Privés du carnaval de mardi gras le 16 février prochain pour cause de pandémie, nous comptons bien profiter des traditionnels sept jours gras qui le précèdent. Nous avons eu beau troquer nos robes pour des tabliers, le droit de la propriété intellectuelle nous a rattrapés.
Tout a commencé lorsqu’un avocat du département IP & Technology, triste de la fermeture depuis des semaines de sa crêperie bretonne préférée, a décidé de se lancer dans la réalisation de crêpes au moyen d’une vraie « Billig » fabriquée en Bretagne par Krampouz. Après une brève recherche auprès de la base de données de l’INPI, l’avocat remarque que la société Krampouz a déposé les marques KRAMPOUZ et KRAMPOUZ BILLIG pour désigner ses crêpières alors qu’en langue bretonne, krampouz signifie « crêpe » et billig désigne la plaque circulaire en fonte sur laquelle on fait traditionnellement cuire les crêpes.
Observation un peu étonnée puisque pour être valable, une marque doit être distinctive et non descriptive. Le droit des marques permettrait-il de monopoliser le nom commun qui désigne le produit dans une langue régionale ?
Une petite étude de jurisprudence révèle que les langues régionales sont invoquées par les plaideurs de deux façons mais dans la grande majorité des cas, en vain.
Caractère distinctif / descriptif
Dans un certain nombre de décisions, la langue régionale est invoquée à l’appui d’une demande en annulation de la marque du fait de l’absence de caractère distinctif.
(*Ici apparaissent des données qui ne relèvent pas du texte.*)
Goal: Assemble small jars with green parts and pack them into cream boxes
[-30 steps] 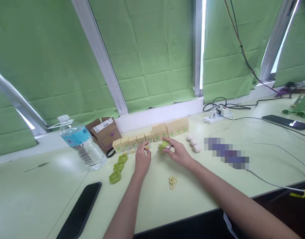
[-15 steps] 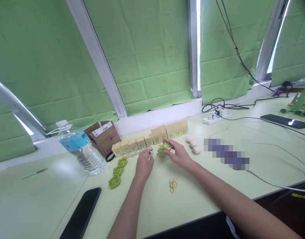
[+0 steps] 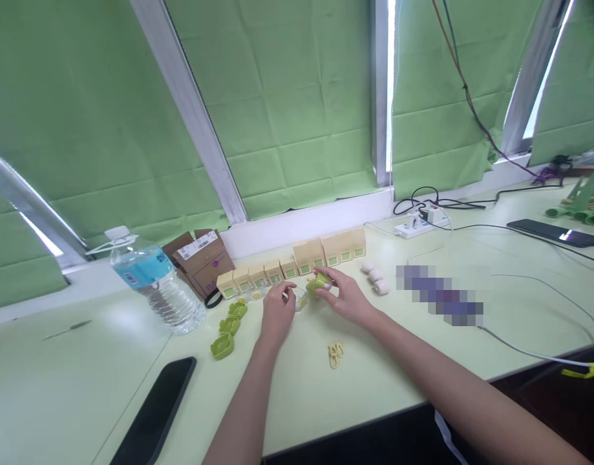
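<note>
My right hand [image 3: 344,294] is closed around a small light-green shaped piece [image 3: 317,285] with a pale pink part beside the fingers. My left hand [image 3: 279,311] pinches a clear round piece [image 3: 301,299] with a bit of yellow in it, close to the green piece. Whether the two pieces touch I cannot tell. Left of my left hand, several green cup-like shapes [image 3: 222,347] form a line. Yellow loop-shaped pieces [image 3: 335,354] lie in front of my hands. Pale pink rounded pieces [image 3: 375,278] sit beyond my right hand.
Behind my hands runs a row of small tan boxes [image 3: 272,272]. A water bottle [image 3: 163,294] and an opened cardboard box [image 3: 202,265] stand left. A black phone [image 3: 154,410] lies near the front. To the right are a power strip [image 3: 423,223] and cables.
The clear piece in my left hand has come slightly right, nearer the green piece. My right hand keeps its hold on the green piece. The view has shifted a little.
</note>
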Motion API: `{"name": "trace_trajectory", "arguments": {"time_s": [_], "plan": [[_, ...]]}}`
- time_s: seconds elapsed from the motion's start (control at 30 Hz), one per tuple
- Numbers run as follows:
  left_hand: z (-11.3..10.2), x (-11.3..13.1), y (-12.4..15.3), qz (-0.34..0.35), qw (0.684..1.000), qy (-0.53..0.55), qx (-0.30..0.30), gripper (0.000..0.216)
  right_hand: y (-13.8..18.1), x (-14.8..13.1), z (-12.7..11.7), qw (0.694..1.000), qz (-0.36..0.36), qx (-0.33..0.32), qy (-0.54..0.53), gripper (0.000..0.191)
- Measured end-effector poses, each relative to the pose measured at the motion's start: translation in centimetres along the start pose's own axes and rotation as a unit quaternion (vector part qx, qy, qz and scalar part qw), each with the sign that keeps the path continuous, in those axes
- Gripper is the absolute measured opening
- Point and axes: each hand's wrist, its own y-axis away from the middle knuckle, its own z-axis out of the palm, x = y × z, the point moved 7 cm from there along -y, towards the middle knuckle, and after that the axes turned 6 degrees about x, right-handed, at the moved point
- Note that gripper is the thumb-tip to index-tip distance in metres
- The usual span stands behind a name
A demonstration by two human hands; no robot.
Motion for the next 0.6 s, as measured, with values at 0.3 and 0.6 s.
{"name": "trace_trajectory", "arguments": {"time_s": [0.3,0.6], "plan": [[1.0,-1.1,0.8,-0.04,0.997,-0.049,-0.047,0.041,0.1,-0.2,0.0,1.0,0.0,-0.014,-0.007,0.047],[2.5,-1.4,1.4,-0.041,0.994,-0.049,-0.083,0.059,0.3,-1.2,0.1,0.999,-0.026,-0.019,0.007,0.04]]}}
Le Code de la propriété intellectuelle prévoit en effet que ne peut constituer une marque valable une marque :
– « dépourvue de caractère distinctif » ou
– « composée exclusivement d’éléments ou d’indications pouvant servir à désigner, dans le commerce, une caractéristique du produit ou du service, et notamment l’espèce, la qualité, la quantité, la destination, la valeur, la provenance géographique, l’époque de la production du bien ou de la prestation du service » ou
– « composée exclusivement d’éléments ou d’indications devenus usuels dans le langage courant ou dans les habitudes loyales et constantes du commerce » (L. 711-2 du Code de la propriété intellectuelle).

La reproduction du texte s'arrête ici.